### COLLECTED MATERIAL:
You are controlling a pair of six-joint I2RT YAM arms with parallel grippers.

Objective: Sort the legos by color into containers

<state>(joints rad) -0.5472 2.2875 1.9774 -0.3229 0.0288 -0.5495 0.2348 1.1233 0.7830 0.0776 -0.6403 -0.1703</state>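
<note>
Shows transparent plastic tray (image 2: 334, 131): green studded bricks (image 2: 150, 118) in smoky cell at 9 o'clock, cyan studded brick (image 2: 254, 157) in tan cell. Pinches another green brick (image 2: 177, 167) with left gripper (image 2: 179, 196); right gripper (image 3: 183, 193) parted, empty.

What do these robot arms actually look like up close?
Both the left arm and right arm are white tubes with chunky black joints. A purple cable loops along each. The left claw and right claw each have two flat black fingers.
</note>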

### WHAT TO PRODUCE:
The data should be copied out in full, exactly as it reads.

### WRITTEN ANSWER:
You are controlling a pair of six-joint I2RT YAM arms with parallel grippers.

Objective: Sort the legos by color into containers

<state>(joints rad) -0.5472 2.2875 1.9774 -0.3229 0.0288 -0.5495 0.2348 1.1233 0.7830 0.0776 -0.6403 -0.1703</state>
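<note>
Shows transparent plastic tray (image 2: 334, 131): green studded bricks (image 2: 150, 118) in smoky cell at 9 o'clock, cyan studded brick (image 2: 254, 157) in tan cell. Pinches another green brick (image 2: 177, 167) with left gripper (image 2: 179, 196); right gripper (image 3: 183, 193) parted, empty.

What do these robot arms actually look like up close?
Both the left arm and right arm are white tubes with chunky black joints. A purple cable loops along each. The left claw and right claw each have two flat black fingers.
</note>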

The exercise requires no additional answer.